Americans are expected to spend more than $11.6 billion on Halloween candy, costumes, and decorations in 2024. We’ll spend $3.5 billion on candy alone. With that kind of sales volume, it’s imperative for retailers to get the sales tax on candy right — and it’s not easy.

Candy containing flour isn’t actually candy

Take the whole, “It’s not candy if it has flour as an ingredient” thing. For sales and use tax purposes, about half of the states define candy as “a preparation of sugar, honey, or other natural or artificial sweeteners in combination with chocolate, fruits, nuts or other ingredients or flavorings in the form of bars, drops, or pieces” — unless it contains flour or requires refrigeration.

Using this definition, Twizzlers and Twix and other tasty candy-like treats containing flour are not candy and therefore should not be taxed like candy.

This seemingly arbitrary definition is not without a cause. It was developed by the Streamlined Sales Tax (SST) Governing Board so that the 24 SST member states would have a uniform definition of candy for sales and use tax. Uniform definitions take some of the sting out of sales tax compliance for businesses. 

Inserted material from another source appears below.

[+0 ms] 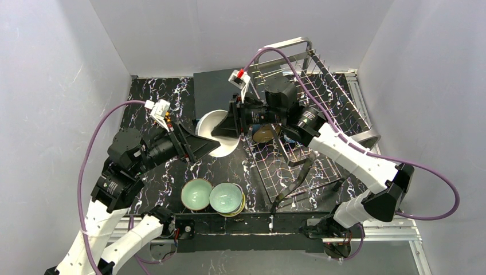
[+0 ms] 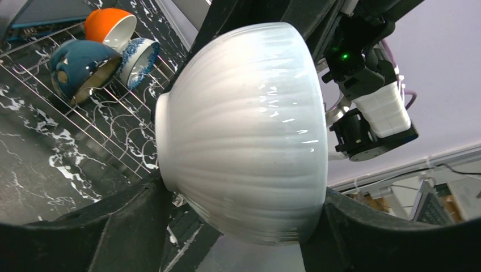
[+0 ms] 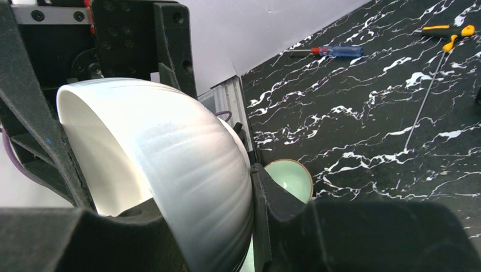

But in this case, they also make for a lot of label reading.

Washington: Now you tax candy, now you don’t

What went down a while back in Washington state ratchets up candy sales tax silliness. 

Starting June 1, 2010, lawmakers in my home state decided to tax candy, which had long been exempt as a grocery staple. In preparation for this candy tax, one intrepid Washington Department of Revenue employee began researching the ingredients of every candy product sold in the state, to determine which products contained flour, and which did not. Patrick Gillespie had compiled a single-spaced candy list spanning 87 pages by the time the citizens rose up in revolt and repealed the candy tax with Initiative 1107. Candy has been exempt in Washington since December 2, 2010.

Gillespie volunteered for the job but later confessed, “I didn’t think it would be this big. I mean, look at how many jelly beans there are. It’s just enormous.” The food industry being what it is, there was no end in sight — he had recently been given a list of 11,000 Washington-sold Asian candies. Had Gillespie not been saved by the passage of Initiative 1107, he might still be working on that list.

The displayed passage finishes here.